*The problem*
Take the data below and filter it for lines containing the word "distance"; show each line found.

----- Data -----

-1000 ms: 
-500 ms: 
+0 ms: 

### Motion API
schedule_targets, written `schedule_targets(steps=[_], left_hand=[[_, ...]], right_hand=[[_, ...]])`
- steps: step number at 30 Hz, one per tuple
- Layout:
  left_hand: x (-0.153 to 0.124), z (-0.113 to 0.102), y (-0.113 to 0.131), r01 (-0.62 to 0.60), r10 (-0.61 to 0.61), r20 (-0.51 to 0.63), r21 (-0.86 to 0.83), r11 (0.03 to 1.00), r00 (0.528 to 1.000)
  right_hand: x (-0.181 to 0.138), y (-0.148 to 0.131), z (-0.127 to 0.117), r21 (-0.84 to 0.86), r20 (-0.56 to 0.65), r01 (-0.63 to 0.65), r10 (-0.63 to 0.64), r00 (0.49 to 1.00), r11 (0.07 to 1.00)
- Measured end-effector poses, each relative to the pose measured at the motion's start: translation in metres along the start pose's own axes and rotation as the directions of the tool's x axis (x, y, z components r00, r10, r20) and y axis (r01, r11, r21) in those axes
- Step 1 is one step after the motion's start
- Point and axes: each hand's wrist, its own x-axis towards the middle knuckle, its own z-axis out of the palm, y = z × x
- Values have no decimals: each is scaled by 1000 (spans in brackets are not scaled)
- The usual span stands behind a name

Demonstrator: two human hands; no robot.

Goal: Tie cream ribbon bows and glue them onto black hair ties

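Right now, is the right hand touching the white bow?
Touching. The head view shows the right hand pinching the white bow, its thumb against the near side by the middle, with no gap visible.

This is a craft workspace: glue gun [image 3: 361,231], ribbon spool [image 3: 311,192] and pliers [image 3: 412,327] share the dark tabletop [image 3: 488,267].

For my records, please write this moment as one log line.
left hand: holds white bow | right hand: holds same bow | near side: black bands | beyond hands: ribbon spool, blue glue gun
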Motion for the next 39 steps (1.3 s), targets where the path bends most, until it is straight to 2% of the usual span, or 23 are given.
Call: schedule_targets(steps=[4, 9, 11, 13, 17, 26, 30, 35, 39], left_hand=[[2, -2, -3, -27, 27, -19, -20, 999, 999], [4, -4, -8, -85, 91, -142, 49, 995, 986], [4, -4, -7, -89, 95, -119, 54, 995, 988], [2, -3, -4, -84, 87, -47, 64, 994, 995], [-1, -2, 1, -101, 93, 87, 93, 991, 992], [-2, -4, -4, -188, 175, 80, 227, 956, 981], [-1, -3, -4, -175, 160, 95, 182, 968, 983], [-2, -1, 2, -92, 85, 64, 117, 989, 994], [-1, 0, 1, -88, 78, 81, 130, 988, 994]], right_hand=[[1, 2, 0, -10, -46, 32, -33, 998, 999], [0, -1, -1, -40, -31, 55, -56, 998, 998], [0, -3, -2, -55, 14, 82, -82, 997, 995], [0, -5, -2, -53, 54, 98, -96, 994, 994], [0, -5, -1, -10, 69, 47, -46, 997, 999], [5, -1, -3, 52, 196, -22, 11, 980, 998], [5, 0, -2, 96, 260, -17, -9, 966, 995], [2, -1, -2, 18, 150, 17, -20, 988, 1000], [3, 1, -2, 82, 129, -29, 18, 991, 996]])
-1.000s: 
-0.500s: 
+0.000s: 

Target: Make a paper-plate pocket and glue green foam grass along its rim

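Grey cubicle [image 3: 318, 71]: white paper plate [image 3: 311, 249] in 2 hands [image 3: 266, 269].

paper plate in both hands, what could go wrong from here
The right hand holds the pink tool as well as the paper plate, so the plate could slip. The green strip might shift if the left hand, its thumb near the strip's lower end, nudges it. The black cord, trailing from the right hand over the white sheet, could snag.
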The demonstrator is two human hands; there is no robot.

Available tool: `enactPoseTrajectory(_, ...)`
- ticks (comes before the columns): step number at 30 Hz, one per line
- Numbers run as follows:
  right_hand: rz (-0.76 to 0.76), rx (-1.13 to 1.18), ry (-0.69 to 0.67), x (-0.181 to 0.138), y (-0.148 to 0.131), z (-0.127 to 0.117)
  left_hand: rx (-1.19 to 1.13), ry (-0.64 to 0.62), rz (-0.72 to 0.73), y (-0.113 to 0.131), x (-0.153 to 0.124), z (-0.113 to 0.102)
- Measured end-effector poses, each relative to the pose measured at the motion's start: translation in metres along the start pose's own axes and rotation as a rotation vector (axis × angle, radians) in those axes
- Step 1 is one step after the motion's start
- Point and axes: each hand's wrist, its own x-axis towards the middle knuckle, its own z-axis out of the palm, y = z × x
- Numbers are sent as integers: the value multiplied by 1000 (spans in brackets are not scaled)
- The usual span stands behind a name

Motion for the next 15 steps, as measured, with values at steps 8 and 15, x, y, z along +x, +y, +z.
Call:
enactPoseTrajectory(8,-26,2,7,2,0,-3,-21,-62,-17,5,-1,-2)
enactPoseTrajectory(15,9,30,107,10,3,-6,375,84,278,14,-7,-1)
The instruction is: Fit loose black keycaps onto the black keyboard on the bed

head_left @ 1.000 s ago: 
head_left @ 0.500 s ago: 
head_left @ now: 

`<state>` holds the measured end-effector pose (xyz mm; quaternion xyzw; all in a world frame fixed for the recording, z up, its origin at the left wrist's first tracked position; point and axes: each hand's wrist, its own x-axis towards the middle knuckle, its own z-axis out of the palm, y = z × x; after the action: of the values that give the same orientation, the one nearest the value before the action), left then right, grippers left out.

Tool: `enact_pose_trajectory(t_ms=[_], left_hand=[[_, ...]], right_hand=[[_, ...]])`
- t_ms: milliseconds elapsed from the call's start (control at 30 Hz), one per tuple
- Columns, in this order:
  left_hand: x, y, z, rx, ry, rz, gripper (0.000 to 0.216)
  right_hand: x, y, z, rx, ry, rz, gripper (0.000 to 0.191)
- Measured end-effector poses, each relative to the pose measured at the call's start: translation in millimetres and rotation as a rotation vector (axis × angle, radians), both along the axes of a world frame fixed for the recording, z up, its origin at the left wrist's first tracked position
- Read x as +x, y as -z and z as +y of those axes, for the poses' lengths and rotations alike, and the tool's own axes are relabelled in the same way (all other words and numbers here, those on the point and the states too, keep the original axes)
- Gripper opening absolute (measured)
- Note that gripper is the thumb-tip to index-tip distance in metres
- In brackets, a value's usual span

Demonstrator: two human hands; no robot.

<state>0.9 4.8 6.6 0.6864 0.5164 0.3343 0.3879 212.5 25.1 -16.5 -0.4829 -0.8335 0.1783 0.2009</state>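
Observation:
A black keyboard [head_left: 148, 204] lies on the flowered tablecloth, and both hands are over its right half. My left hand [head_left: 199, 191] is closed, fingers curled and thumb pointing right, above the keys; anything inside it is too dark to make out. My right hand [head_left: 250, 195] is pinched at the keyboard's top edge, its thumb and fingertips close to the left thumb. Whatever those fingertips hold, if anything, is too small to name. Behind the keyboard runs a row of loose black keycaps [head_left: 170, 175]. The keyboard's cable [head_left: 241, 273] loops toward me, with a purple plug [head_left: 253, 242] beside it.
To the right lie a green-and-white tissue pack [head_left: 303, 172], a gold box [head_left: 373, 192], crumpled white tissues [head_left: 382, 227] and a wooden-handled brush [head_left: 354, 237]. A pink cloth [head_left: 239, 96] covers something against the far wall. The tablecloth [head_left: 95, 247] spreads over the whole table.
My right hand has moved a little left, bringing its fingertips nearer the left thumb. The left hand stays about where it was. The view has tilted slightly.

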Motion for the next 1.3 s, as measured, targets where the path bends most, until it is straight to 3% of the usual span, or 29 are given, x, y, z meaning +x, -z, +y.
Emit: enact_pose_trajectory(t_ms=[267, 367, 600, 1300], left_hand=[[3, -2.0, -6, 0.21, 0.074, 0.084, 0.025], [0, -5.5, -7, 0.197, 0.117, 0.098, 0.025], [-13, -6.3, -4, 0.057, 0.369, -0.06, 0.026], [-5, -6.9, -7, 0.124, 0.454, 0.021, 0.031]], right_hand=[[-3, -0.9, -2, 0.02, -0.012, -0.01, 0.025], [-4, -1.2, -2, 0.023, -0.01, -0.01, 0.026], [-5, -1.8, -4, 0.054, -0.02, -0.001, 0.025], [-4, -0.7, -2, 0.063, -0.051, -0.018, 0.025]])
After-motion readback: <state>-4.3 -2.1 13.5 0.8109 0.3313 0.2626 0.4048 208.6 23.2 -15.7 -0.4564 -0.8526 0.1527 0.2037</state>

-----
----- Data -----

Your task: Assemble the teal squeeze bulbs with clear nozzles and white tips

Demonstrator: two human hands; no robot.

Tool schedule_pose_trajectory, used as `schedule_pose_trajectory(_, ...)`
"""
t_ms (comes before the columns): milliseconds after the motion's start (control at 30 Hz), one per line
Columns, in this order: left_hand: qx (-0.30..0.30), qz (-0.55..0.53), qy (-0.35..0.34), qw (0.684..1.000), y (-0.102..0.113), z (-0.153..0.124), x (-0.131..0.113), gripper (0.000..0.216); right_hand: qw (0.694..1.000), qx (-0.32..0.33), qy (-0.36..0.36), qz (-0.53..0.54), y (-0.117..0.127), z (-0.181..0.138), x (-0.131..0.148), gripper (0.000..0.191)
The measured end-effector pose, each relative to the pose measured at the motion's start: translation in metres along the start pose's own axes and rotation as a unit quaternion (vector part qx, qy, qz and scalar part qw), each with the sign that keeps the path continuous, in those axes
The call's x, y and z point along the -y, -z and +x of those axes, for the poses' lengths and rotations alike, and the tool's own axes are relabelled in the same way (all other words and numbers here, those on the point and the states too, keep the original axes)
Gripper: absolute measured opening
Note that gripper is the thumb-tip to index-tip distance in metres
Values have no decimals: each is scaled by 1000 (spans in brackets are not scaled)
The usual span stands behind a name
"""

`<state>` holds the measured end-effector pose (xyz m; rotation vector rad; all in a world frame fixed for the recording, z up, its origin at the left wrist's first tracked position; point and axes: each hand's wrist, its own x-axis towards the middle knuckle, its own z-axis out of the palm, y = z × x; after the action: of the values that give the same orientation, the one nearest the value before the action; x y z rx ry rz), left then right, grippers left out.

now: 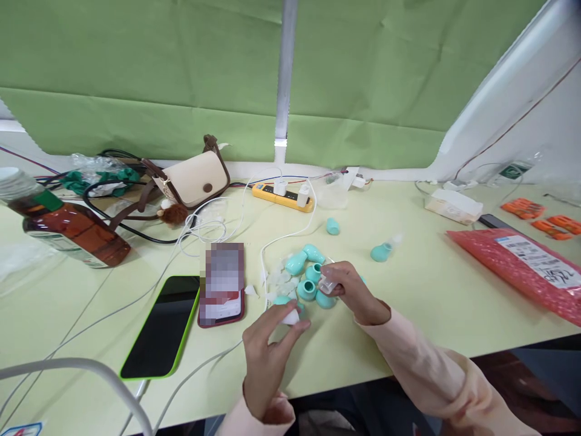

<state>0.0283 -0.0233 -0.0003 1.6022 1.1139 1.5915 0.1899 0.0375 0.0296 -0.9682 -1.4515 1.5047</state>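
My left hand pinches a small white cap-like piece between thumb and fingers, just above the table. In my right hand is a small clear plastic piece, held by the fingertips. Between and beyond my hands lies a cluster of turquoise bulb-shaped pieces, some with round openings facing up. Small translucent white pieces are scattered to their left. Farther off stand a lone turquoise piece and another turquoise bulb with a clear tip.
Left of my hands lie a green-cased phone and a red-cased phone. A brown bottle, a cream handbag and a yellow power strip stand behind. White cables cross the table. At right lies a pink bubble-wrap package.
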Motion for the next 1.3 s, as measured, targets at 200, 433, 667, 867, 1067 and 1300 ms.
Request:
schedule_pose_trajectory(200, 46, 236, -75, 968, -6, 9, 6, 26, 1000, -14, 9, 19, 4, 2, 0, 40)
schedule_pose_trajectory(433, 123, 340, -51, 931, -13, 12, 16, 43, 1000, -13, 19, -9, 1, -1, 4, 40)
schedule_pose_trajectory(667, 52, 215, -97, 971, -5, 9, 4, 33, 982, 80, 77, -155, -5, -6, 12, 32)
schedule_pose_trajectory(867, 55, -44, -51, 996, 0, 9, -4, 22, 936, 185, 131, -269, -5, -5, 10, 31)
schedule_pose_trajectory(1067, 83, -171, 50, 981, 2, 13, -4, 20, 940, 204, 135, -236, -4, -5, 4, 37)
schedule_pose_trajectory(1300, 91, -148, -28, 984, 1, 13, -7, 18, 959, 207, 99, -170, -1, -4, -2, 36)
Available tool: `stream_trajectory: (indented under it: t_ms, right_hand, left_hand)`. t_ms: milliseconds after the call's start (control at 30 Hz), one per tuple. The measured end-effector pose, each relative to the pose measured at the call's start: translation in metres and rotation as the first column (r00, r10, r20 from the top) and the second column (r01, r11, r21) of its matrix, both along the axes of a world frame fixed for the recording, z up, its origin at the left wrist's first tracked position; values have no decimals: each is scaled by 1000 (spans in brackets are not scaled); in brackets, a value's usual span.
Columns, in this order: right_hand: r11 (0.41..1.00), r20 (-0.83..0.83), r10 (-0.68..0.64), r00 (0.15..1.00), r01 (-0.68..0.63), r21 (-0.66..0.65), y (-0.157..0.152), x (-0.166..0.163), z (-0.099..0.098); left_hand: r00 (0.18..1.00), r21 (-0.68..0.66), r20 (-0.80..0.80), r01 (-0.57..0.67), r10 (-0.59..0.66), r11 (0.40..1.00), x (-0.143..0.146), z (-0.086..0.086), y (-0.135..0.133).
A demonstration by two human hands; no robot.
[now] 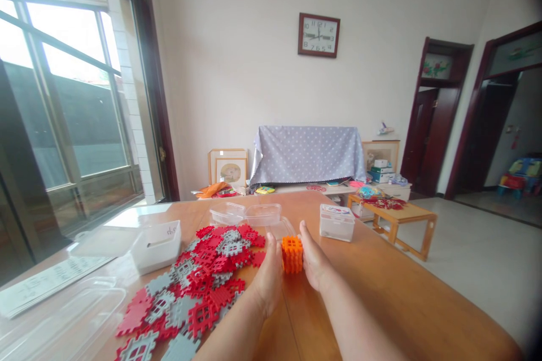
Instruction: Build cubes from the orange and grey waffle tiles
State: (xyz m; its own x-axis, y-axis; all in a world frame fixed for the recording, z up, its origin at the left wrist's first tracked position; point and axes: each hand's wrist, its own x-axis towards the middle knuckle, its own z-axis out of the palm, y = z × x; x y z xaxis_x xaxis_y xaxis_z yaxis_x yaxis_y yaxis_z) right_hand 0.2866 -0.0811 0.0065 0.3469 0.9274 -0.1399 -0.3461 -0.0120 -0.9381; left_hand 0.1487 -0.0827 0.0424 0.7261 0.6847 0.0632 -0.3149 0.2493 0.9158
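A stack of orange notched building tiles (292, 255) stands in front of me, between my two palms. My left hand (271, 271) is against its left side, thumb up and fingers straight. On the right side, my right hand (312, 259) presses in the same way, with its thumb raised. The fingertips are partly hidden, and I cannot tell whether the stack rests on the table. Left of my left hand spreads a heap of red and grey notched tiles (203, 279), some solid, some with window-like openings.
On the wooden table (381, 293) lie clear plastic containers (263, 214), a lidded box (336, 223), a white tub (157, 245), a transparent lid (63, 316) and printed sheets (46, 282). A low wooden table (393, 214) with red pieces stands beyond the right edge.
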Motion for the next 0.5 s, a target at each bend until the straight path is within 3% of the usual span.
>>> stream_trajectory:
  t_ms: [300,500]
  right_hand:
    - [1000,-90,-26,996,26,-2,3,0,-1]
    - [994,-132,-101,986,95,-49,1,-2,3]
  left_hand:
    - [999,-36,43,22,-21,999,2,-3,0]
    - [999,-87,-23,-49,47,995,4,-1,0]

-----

*Task answer*
- Note that gripper is the thumb-tip to index-tip distance in metres
Note that gripper is the thumb-tip to index-tip distance in metres

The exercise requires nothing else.